UPN Hypes Buffy

ByABC News
July 17, 2001, 6:37 PM

July 18 -- It's a brave new world for Buffy the Vampire Slayer next season: The show will air on a new night on a new network, her mom's dead, and, oh, yeah, Buffy's dead too.

When asked by folks at the summer Television Critics Association press tour just how he was going to resurrect his dead star, series creator Joss Whedon promised no "lame," Dallas-style, "It was all a dream" plot twists.

"This is something I've actually dealt with before, in the Alien series," said Whedon, who had the task of bringing Ripley back from the great beyond in Alien Resurrection. His solution for the sci-fi sequel was to bring her back as an alien-human hybrid clone.

"It's not going to be a dream sequence," Whedon said to the New York Daily News about Buffy's comeback. "It's not going to be a cheat.
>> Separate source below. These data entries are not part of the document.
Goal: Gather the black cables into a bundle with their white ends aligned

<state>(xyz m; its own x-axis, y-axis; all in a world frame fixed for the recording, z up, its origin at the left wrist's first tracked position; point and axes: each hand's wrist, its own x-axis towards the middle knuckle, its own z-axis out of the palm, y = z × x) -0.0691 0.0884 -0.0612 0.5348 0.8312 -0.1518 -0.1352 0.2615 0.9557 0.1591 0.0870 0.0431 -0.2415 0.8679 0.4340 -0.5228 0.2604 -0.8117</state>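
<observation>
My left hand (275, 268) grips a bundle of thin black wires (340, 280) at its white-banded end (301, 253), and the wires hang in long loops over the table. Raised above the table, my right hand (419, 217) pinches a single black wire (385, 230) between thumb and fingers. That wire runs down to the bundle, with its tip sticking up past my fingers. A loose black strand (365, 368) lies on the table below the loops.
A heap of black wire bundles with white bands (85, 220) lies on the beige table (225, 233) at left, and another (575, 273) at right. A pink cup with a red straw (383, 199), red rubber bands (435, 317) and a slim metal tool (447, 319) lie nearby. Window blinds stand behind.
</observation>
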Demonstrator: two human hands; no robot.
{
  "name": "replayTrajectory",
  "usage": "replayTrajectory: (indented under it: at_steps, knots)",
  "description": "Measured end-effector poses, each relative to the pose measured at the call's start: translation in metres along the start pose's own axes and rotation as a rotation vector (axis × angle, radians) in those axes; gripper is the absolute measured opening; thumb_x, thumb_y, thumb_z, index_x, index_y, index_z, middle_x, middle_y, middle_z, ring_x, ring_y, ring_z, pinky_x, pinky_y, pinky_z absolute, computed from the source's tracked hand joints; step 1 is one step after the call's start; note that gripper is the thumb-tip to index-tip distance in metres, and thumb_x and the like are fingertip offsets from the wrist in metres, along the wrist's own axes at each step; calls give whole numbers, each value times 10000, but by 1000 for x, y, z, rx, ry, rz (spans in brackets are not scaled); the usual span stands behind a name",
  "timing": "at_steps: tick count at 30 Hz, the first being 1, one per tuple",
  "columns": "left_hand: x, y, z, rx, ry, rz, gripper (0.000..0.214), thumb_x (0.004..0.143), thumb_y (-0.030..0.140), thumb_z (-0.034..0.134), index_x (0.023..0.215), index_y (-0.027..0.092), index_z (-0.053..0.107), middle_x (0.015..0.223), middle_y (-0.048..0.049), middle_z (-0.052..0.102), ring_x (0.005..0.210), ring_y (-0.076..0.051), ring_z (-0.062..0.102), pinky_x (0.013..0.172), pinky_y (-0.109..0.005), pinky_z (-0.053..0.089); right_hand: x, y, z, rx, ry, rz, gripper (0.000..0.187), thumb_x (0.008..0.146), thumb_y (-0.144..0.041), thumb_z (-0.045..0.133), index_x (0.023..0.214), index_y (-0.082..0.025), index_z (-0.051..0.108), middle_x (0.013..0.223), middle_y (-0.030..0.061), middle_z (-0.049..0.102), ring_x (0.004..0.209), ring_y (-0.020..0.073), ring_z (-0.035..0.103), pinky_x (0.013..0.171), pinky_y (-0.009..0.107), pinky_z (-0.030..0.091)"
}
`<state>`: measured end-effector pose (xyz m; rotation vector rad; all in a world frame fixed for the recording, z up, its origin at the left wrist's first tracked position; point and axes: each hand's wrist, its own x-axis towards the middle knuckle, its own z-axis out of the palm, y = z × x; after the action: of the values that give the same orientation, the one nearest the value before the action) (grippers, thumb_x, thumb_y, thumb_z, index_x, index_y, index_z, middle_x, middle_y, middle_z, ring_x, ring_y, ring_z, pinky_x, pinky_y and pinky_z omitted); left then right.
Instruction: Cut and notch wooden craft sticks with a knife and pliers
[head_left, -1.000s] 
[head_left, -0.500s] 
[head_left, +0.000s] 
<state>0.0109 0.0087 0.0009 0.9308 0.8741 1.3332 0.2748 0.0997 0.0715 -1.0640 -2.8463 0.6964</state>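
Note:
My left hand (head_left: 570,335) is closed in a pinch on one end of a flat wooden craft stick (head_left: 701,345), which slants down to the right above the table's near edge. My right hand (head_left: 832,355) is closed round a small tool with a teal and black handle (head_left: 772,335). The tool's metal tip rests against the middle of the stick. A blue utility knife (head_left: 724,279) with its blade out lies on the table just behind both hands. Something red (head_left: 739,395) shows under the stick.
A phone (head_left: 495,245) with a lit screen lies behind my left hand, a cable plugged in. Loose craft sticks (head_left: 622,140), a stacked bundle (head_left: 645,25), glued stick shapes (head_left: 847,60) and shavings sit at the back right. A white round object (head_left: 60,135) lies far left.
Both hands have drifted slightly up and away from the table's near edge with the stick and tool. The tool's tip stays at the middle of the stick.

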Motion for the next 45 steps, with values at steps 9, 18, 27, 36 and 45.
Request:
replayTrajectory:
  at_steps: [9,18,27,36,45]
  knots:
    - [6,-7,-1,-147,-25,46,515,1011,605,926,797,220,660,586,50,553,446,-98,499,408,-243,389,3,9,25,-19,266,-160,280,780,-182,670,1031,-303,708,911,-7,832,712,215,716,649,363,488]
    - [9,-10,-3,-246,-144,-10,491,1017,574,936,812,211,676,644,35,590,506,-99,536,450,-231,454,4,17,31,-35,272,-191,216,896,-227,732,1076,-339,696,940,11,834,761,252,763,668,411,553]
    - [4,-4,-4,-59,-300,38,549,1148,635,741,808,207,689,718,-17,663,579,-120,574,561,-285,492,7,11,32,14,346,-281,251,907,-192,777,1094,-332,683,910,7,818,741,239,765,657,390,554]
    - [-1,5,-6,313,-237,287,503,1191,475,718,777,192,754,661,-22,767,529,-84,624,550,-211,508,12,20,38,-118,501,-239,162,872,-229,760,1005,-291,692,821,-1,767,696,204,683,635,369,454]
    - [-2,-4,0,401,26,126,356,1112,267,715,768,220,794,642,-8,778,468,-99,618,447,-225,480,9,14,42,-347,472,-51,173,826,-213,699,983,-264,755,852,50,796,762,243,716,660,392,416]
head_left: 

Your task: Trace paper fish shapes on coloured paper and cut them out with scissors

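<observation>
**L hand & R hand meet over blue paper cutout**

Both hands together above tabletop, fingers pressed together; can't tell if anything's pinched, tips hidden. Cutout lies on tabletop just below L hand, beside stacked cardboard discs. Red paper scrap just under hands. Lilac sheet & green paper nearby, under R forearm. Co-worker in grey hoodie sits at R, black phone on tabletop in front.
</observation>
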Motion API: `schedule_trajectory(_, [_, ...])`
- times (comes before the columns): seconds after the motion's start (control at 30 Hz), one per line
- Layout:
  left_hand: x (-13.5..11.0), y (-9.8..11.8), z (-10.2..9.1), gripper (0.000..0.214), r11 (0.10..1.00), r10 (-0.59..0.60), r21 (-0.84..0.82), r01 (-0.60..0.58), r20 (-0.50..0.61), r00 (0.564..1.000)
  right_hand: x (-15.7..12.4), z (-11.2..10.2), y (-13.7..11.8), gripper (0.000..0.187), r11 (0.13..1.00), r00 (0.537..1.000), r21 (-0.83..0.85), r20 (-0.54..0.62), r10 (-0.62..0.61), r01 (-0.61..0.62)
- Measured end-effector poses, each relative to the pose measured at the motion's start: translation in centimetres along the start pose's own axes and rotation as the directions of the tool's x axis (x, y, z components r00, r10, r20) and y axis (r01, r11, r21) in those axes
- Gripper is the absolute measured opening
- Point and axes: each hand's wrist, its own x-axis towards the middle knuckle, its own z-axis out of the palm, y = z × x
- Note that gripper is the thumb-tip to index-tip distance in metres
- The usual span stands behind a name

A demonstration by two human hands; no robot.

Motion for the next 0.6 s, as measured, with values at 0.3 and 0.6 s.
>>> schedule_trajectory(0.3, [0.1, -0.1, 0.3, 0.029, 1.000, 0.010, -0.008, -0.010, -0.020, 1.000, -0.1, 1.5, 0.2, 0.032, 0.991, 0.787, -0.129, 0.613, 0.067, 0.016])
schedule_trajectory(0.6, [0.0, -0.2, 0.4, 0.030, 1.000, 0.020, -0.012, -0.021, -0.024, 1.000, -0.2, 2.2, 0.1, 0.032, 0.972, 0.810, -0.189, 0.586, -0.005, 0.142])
We did this knowing that we were going to have to bring her back and that we were going to have to do it legitimately, with integrity."

Emmy Miss and Angel Split

Buffy ended its six-year run on the WB and now moves to UPN, where it will debut Oct. 9 with a two-hour special. UPN shelled out $100 million for two years of Buffy, and now with it and WB reject Roswell in its lineup, UPN predicts that it will beat the WB on four of the five nights the networks offer competitive programming.

Meanwhile, even though Buffy isn't a WB property anymore, the slayer's ex-network had to answer Buffy-related questions at the television conference, particularly whether Buffy and its spinoff, Angel, which is still on the WB, will continue to share crossover episodes. WB Entertainment President Jordan Levin gave a resounding "no" to that possibility: "I think it's more important, in the long term, that Angel really establishes itself independently from Buffy."

Buffy star Sarah Michelle Gellar, who had originally sworn to leave the show if it left the WB, told reporters that the move "has given us a new excitement about the show it's like we're getting to start fresh."

Whedon was philosophical about the repeated Emmy snubs of his show, telling the press, "With a name like Buffy the Vampire Slayer, you're never going to be Emmy bait."